▶ _Problem_
No pictures go into the output, which should consist only of the lines from the first line of the data through the line with "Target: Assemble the", copied exactly.

Collected material START

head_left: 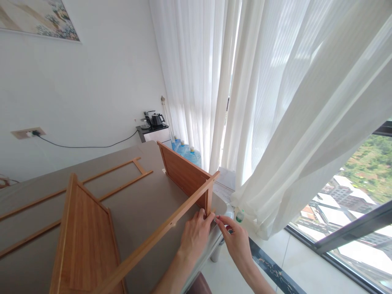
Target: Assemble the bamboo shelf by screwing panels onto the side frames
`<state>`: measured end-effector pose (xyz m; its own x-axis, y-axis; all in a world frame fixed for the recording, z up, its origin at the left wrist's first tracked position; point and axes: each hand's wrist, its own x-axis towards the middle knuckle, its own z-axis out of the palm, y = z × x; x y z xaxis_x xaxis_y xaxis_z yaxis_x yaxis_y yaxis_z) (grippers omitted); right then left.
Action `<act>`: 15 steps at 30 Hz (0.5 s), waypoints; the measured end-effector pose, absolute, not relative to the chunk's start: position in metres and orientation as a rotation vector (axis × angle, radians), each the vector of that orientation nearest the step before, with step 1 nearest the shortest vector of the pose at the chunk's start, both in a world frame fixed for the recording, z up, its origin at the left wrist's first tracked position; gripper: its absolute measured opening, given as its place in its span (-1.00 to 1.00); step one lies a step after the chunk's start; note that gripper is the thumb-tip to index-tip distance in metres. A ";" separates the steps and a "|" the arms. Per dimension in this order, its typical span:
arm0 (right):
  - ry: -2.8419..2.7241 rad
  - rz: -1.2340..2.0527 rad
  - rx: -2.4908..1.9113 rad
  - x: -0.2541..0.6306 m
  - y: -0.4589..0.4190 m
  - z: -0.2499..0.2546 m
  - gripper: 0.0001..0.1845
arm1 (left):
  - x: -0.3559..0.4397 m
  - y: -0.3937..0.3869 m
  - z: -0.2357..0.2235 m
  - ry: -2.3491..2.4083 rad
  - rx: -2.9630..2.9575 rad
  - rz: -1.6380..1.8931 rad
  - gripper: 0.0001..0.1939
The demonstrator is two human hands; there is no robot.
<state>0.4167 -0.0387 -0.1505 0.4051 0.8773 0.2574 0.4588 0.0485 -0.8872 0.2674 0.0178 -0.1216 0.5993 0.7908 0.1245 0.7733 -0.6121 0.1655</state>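
Observation:
A wooden panel (183, 173) stands on edge near the table's far right corner. A long wooden rail (153, 247) runs from its upper corner toward the lower left. My left hand (196, 232) is closed around the panel's lower end, under the rail. Just to the right, my right hand (235, 237) pinches something small between thumb and forefinger, close to the panel's end. What it is cannot be made out. At the left, a second wooden panel (87, 237) stands on edge under the rail's near end.
A ladder-like wooden frame (118, 185) lies flat on the grey-brown table (143, 204). Beyond are a stand with a black kettle (157, 119) and blue water jugs (192, 157). White curtains (254, 122) hang at the right; a bottle (240, 215) stands on the floor.

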 end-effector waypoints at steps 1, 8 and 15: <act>-1.215 0.495 -1.584 0.417 -0.039 -0.150 -0.42 | 0.267 0.018 -0.121 1.336 2.725 0.283 -0.63; -1.133 0.616 -1.611 0.420 -0.034 -0.151 -0.45 | 0.267 0.018 -0.118 1.335 2.737 0.282 -0.69; -1.079 0.798 -1.550 0.425 -0.028 -0.155 -0.43 | 0.267 0.019 -0.120 1.345 2.756 0.278 -0.71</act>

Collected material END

▶ _Expected answer_
head_left: 
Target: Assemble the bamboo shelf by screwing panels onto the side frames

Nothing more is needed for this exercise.